さてさて難癖付ける気は毛頭無いが、件の「スポンジミュート」が本件では何故不味かったかを分析してみると以下の様になった。
①表面を指先1本で押せば充分に柔かいんだが、面で全体を押してみたら思いの外硬かった。(皮とスポンジは当然面接触)
②外周部しか抑止しないので鳴りを妨げないのは良いが、打点部から遠い所へのみの作用なので強く押し当てても揺れ終息がかなり遅かった。
要はかなり弱くても構わないが打点の近くで僅かでも皮の動きが抑制されてると、俺言い「アタックゴースト」は避け易いみたいだったのだ。
但しこれは太鼓の出音がミュート無しでもかなり短めな減衰音だからで、絶対的最大音量はミュートする程低下する。

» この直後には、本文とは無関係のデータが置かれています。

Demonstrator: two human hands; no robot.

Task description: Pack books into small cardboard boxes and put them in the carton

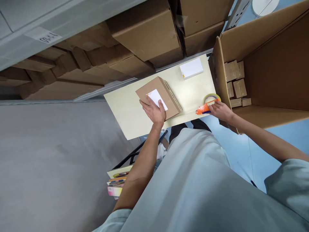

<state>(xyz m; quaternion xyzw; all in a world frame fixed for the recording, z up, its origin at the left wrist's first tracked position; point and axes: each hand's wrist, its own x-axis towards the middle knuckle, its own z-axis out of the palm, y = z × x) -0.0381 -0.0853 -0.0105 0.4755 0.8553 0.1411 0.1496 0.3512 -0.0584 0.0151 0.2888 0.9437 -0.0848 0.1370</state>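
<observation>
My left hand (154, 110) lies with fingers spread on top of a brown cardboard box (154, 86) on the cream table (120, 109). Under its fingertips is a white label (158, 97) on the box's upper face. My right hand (220, 110) is wrapped round an orange tape dispenser (205, 108) at the table's right front edge. A roll of clear yellowish tape sits in that dispenser. Further back on the table rests a stack of white labels (191, 68), apart from both hands.
To the right stands a large open carton (270, 80) holding several small taped boxes (239, 87). A shelf (82, 93) packed with cardboard boxes (147, 32) runs behind the table. At the left is a grey wall (53, 161). Stationery (117, 182) lies on a lower surface by my left arm.
</observation>
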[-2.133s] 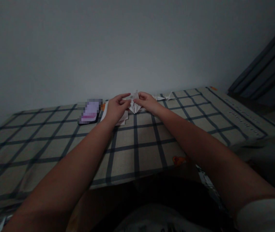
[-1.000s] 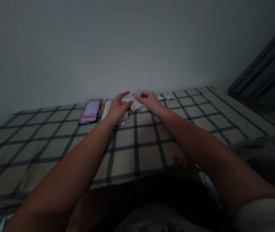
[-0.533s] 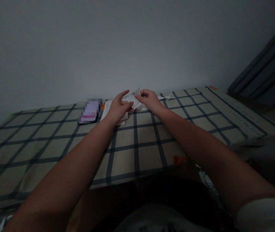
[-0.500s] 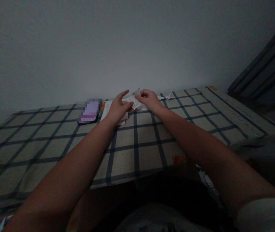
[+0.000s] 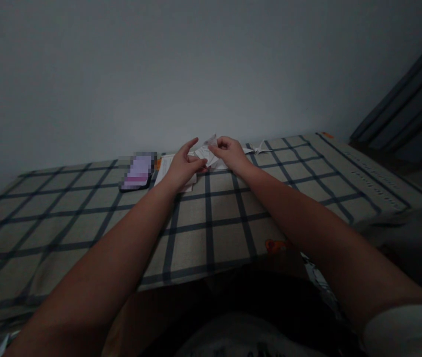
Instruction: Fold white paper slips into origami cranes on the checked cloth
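Note:
A folded piece of white paper [image 5: 211, 154] with print on it is held up between my two hands near the back of the table. My left hand [image 5: 183, 166] pinches its lower left side between thumb and fingers, the index finger raised. My right hand [image 5: 230, 152] grips its upper right side, the fingers curled. Beneath my left hand lie flat printed sheets [image 5: 164, 166], partly covered by the hand. To the right of my right hand sits a small folded paper shape [image 5: 259, 148], pointed at its ends.
A phone [image 5: 137, 172] with a blurred, lit screen rests left of the sheets. The checked tablecloth [image 5: 226, 233] covers the table, which stands against a grey wall [image 5: 211, 74]. A dark curtain [image 5: 411, 94] hangs at the right.
The folded paper and the fingers on it have shifted very slightly to the right. Both hands keep their hold, and the phone and loose sheets have not moved.

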The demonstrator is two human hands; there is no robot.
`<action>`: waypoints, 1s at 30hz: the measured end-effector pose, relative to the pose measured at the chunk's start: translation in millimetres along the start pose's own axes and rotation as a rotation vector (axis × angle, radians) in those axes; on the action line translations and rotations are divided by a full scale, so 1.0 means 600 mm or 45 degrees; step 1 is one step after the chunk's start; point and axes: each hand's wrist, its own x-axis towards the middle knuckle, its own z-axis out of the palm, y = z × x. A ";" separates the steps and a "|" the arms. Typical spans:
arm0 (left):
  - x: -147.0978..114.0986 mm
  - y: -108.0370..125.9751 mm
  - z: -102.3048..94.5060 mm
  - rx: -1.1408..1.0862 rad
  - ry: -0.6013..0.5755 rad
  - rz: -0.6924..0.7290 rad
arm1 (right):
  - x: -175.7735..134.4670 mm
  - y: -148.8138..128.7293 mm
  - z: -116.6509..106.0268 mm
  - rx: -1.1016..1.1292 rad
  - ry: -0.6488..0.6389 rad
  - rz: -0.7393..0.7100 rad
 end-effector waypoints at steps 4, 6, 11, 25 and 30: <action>-0.001 0.003 0.000 -0.031 -0.025 -0.027 | 0.001 0.003 -0.001 -0.021 0.020 -0.011; 0.000 0.002 0.000 -0.039 -0.030 -0.033 | 0.001 0.004 -0.002 -0.029 0.016 -0.023; 0.001 -0.002 0.000 -0.076 -0.045 -0.042 | 0.002 0.007 -0.002 -0.005 0.029 -0.041; 0.002 0.002 0.001 0.034 -0.011 -0.024 | 0.004 0.009 -0.005 0.045 -0.085 0.021; 0.010 -0.005 -0.005 0.044 0.094 0.060 | 0.000 -0.001 -0.003 0.063 -0.191 0.041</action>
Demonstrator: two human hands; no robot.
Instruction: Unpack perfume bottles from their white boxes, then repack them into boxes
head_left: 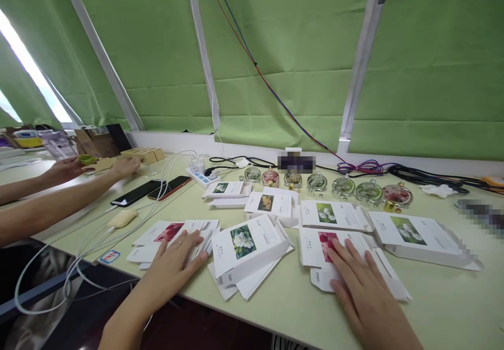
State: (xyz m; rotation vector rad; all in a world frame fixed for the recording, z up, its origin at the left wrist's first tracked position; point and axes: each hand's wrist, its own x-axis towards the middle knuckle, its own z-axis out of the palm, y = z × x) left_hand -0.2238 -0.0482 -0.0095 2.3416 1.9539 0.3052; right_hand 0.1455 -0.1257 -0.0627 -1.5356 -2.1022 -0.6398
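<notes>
My left hand (177,261) lies with fingers outstretched on a flattened white carton with a red flower picture (169,232), near the table's front edge. Fingers spread, my right hand (362,282) rests on another white carton with a red picture (315,242). Between my hands, a white-flower carton (252,245) sits tilted on further flat cartons. Behind them lie a carton with an orange-brown flower picture (271,203), a green-picture carton (224,188) and a white-flower carton (333,214). A larger carton (421,237) is to the right of my right hand.
Several round glass bottles (317,182) stand in a row at the back. A power strip (202,176), phones (137,192) and white cables (137,229) lie left. Another person's hands (126,166) work at far left near brown boxes (144,155). Black cables (427,179) lie at back right.
</notes>
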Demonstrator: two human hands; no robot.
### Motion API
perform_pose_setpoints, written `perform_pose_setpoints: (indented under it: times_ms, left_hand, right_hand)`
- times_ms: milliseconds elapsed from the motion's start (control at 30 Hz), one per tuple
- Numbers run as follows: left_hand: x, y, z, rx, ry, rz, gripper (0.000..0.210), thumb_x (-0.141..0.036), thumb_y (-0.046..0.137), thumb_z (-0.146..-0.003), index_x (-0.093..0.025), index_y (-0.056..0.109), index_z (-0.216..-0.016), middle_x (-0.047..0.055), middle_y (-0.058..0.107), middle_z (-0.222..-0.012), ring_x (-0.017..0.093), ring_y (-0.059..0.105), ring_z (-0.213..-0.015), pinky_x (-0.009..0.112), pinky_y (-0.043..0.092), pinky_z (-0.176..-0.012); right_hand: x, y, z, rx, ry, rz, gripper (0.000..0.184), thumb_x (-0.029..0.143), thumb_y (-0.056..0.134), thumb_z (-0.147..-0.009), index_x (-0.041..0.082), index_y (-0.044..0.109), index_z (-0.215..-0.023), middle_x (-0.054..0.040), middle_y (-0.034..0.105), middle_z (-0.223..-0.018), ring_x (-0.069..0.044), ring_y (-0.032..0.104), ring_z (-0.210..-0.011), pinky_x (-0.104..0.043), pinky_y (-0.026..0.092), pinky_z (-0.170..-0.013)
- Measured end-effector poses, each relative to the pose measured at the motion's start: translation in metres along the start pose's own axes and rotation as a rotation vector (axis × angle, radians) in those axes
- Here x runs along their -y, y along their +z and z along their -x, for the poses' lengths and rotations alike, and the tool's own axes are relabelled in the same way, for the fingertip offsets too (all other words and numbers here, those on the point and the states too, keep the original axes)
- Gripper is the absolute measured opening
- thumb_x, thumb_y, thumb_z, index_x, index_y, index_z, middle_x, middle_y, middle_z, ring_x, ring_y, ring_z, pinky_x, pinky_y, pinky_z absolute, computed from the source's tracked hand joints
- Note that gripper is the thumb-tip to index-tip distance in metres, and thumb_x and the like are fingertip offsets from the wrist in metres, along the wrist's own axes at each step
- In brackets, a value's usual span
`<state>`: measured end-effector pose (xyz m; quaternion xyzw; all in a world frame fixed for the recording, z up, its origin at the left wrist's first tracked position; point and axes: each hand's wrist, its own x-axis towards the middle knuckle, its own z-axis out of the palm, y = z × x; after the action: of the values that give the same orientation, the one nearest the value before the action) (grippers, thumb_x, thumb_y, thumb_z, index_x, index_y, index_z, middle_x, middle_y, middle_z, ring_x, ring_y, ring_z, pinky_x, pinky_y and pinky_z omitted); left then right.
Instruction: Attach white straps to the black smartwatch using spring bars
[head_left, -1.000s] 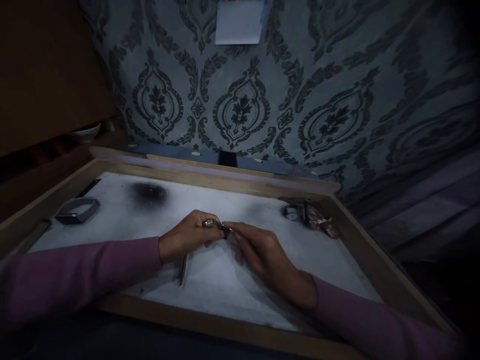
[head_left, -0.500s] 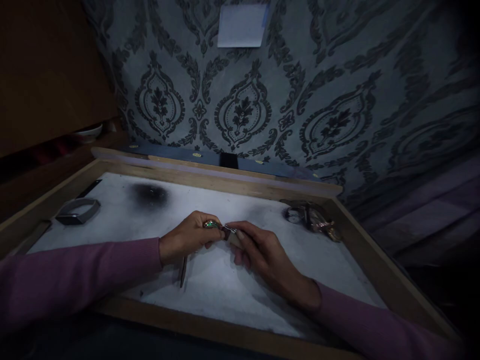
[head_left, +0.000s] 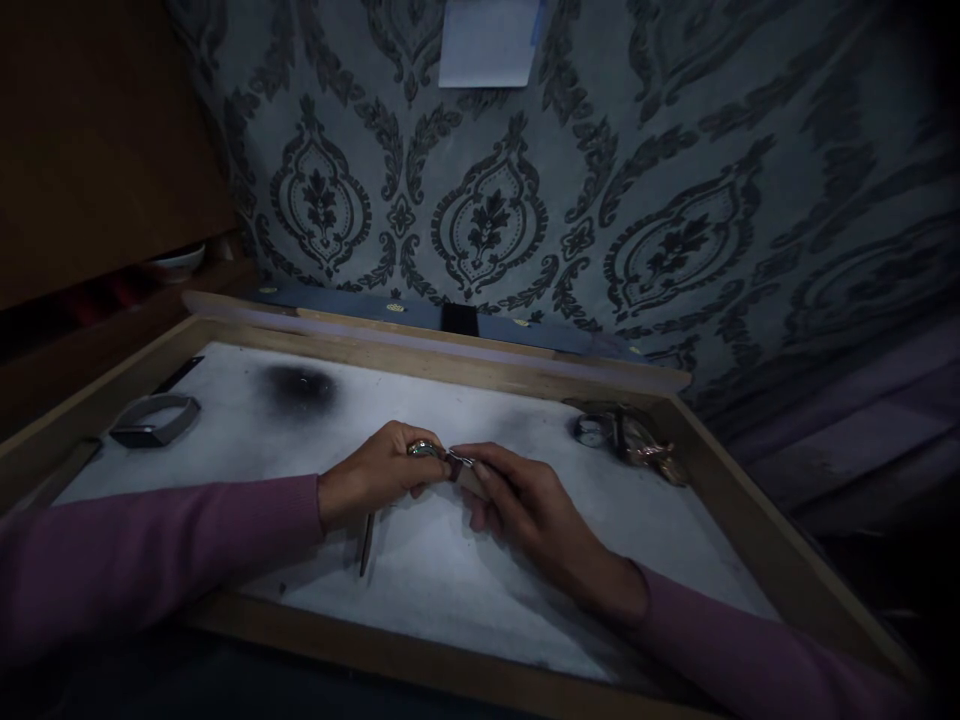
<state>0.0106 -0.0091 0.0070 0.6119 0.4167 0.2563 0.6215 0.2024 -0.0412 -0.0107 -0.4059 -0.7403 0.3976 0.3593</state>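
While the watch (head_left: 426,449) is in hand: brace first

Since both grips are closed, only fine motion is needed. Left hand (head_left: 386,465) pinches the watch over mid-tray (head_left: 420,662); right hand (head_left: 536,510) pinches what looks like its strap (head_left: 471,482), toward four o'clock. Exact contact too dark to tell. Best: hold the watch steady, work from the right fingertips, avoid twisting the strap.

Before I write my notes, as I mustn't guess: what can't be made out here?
All in the head view:
Shiny round piece, underside: left hand covers it.
Pale piece, lower end: right hand covers it.
Left sleeve, upper part: picture edge cuts it.
Heaped items, details: too dim, blurred.
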Motion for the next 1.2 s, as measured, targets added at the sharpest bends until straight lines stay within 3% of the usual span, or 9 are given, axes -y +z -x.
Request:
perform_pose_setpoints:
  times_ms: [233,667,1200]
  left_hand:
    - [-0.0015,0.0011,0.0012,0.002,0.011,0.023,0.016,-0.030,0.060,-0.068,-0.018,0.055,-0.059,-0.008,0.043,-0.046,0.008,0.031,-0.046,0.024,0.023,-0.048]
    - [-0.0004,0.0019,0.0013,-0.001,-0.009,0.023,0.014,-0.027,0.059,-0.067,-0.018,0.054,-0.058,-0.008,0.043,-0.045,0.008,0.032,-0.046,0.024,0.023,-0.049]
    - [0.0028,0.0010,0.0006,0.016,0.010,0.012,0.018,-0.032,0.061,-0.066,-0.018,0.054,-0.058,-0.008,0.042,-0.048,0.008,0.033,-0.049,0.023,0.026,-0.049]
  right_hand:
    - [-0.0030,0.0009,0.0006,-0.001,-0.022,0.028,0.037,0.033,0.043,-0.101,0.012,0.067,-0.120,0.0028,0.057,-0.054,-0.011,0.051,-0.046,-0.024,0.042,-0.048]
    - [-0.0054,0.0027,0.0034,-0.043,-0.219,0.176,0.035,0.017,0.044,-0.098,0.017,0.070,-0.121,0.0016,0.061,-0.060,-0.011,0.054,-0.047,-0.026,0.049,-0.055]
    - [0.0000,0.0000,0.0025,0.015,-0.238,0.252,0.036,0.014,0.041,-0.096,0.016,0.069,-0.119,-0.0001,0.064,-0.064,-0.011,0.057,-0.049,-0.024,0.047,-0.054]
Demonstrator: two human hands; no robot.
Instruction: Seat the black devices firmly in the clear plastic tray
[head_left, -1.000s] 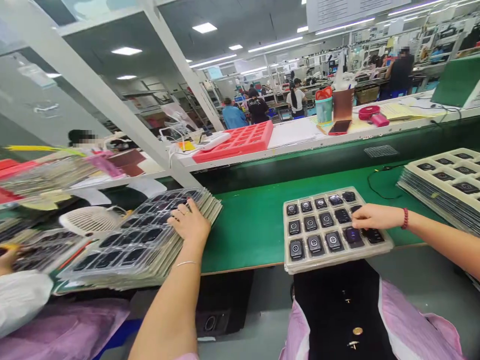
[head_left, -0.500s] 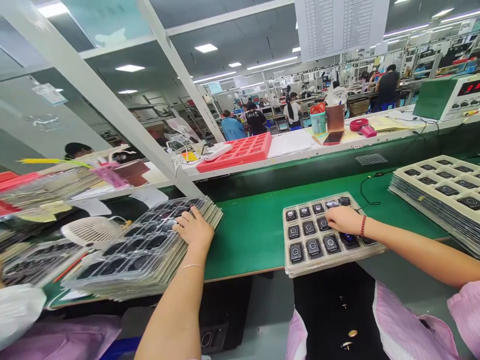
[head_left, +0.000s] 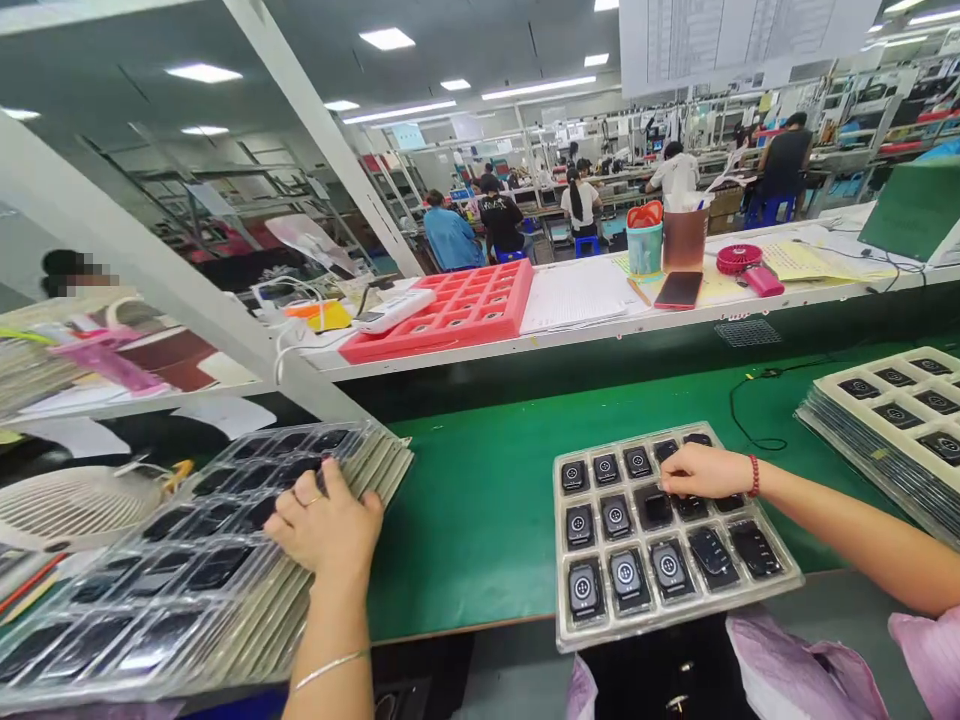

なのでその分鳴らす強さが要求されるがその度合いは弦楽器のハンドミュートと近似で、アタックの音量より余韻の長さへの方が数段影響が大きいものだ。
また余韻は足りるだけ得られれば良いが、今日の多くの場合は「ちょっと」あればOKだ。
また余韻が長くなる設定になってる程脚に依る「止め」の強さ速さが要って来て、そうなる程止め難いしどうしてもビビらせ易くなるもんだ。
もし本件でお悩みの方が居たら、「ミュート位置」の再考が助けになるやもと思った次第でした。